映画『グリーン・ナイト』の意味を超えた圧倒的な自然と幻想性の力

14世紀の作者不明の叙事詩「サー・ガウェインと緑の騎士」は、「指輪物語」の作家J・R・R・トールキンが現代英語に翻訳し、広く読まれてきた。この魅惑的な原典を、自分の内面と向き合って成長してゆく若者の幻想的で奇妙な冒険物語へと大胆に脚色したのは、『A GHOST STORY/ア・ゴースト・ストーリー』で知られるデヴィッド・ロウリー監督。(公式ホームページより)

デヴィット・ロウリー監督は気になっていたが、これまで見てこなかった。初めてのロウリー作品だ。アーサー王伝説のダークファンタジーと称されるだけあって、幻想的で暗く妖しげで美しい。森はいつも曇天で光が射さず、城内も館の中も光は蠟燭の灯りと限られた外光に限られており、闇が空間を支配している。派手な活劇はなく、緑の騎士の怪物性や彷徨う巨人の出現の仕方やしゃべるキツネや泉の聖女など、不思議な世界がガウェインの冒険の旅とともに描かれる。

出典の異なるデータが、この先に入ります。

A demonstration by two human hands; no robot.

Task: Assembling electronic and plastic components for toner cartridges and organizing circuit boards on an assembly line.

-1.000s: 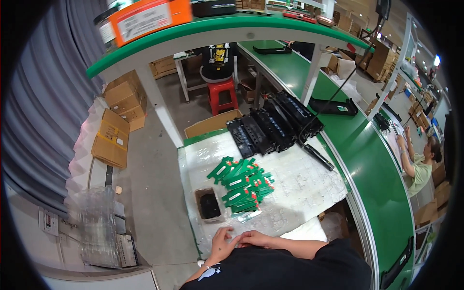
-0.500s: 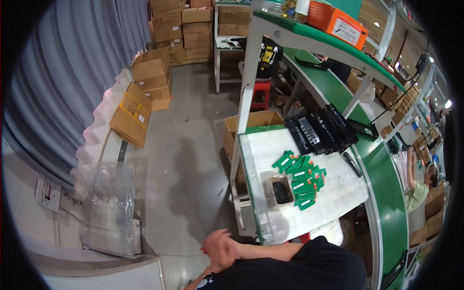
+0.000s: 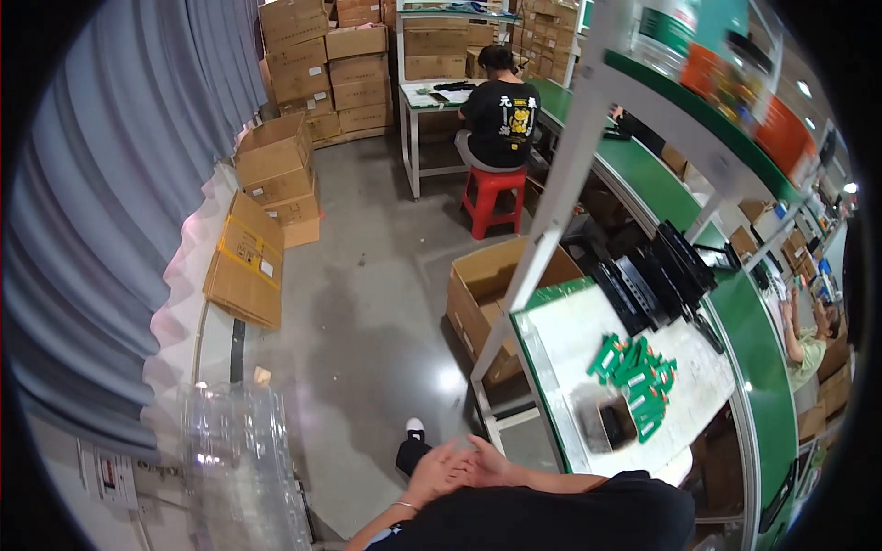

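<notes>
My left hand (image 3: pixel 439 475) and my right hand (image 3: pixel 491 466) meet in front of my body, above the grey floor. Their fingers are curled in and lie against each other. Whether anything small is between them I cannot make out. To their right stands a white-topped worktable (image 3: pixel 574 404). On it lie several green packets (image 3: pixel 643 376) with orange marks, beside a small open box (image 3: pixel 602 421) with dark contents. Black slotted equipment parts (image 3: pixel 648 280) are stacked at the table's far side. Neither hand touches the table.
An open carton (image 3: pixel 469 303) stands beyond the table's post. Farther off, a person (image 3: pixel 501 115) sits on a red stool (image 3: pixel 494 197). A green conveyor (image 3: pixel 767 376) runs along the right. Flattened cardboard (image 3: pixel 246 257) and clear plastic sheeting (image 3: pixel 234 450) are at the left, below a grey curtain (image 3: pixel 119 211).
The view has shifted, so the table and packets appear farther right and lower. The seated person and my shoe have come into view. My hands stay together, less blurred now.
</notes>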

冒頭のワクワクさせる移動撮影から始まって、スケールの大きな圧倒的な映像世界が楽しめる。

クリスマスの日に首切りゲームを円卓の騎士団に提案する緑の騎士は、ガウェインに切断された自らの首を手に持って去っていくし、泉の中に切られた首を沈められた聖女も登場する。ガウェインの母は魔女という設定であり、緑の騎士の召喚は、母の息子への試練という意味合いもある。緑色は、明らかにケルト神話的な色であり、自然の力を象徴している。赤が人間の欲望の色であれば、その人間の欲望を覆いつくす自然の緑の力。環境破壊や気候変動など現代の人類が直面している危機と自然の圧倒的な力を、この中世の物語を借りて若者の成長物語として描いている。ガヴェインは、騎士でもない何者でもない若者として原作の設定を変えている。

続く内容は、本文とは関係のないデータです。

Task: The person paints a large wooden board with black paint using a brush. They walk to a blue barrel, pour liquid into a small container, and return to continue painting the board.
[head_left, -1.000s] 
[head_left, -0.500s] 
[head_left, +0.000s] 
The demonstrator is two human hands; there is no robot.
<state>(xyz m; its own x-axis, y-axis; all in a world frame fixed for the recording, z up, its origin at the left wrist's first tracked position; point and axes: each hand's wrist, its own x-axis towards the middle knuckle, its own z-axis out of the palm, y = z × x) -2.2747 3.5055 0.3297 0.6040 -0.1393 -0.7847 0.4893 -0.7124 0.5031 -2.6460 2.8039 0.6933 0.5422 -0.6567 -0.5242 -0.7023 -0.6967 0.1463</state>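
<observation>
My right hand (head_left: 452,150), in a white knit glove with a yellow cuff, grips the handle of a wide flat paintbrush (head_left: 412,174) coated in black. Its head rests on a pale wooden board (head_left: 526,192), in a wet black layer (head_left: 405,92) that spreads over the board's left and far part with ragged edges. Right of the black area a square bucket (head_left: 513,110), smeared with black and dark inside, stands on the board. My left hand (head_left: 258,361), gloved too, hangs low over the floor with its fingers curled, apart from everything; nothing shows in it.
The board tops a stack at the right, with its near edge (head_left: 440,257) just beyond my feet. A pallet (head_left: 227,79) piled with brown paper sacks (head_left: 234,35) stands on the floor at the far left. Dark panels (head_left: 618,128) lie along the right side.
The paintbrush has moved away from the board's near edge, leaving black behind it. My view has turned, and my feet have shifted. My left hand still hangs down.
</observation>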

緑の腰帯が若者を試す小道具として使われ、ラストの終わり方も見事だ。ガウェインの恋人エセルと城でガウェインを誘惑する奥方が同じ女優(アリシア・ヴィキャンデル)が演じているのも興味深い。母親といい、泉の聖女といい、恋人や奥方といい、ガウェインは女性にいつも試されている。目隠しした老婆もなんだか不気味な存在だ。上と下がしばしば反転し、360度カメラは時間を超越し、顔は姿や形を変える。首から上の顔(=人格)というものにどれだけの意味があるのか?顔(人格)を超えた神話、闇や自然や神秘や魔術、怪物や幻想、我々の理解を超えた意味のわからぬものにこそ、大いなる力が潜んでいることをこの映画は示している。その大いなる自然の前では、人間のちっぽけな名誉などとるに足らぬものだ。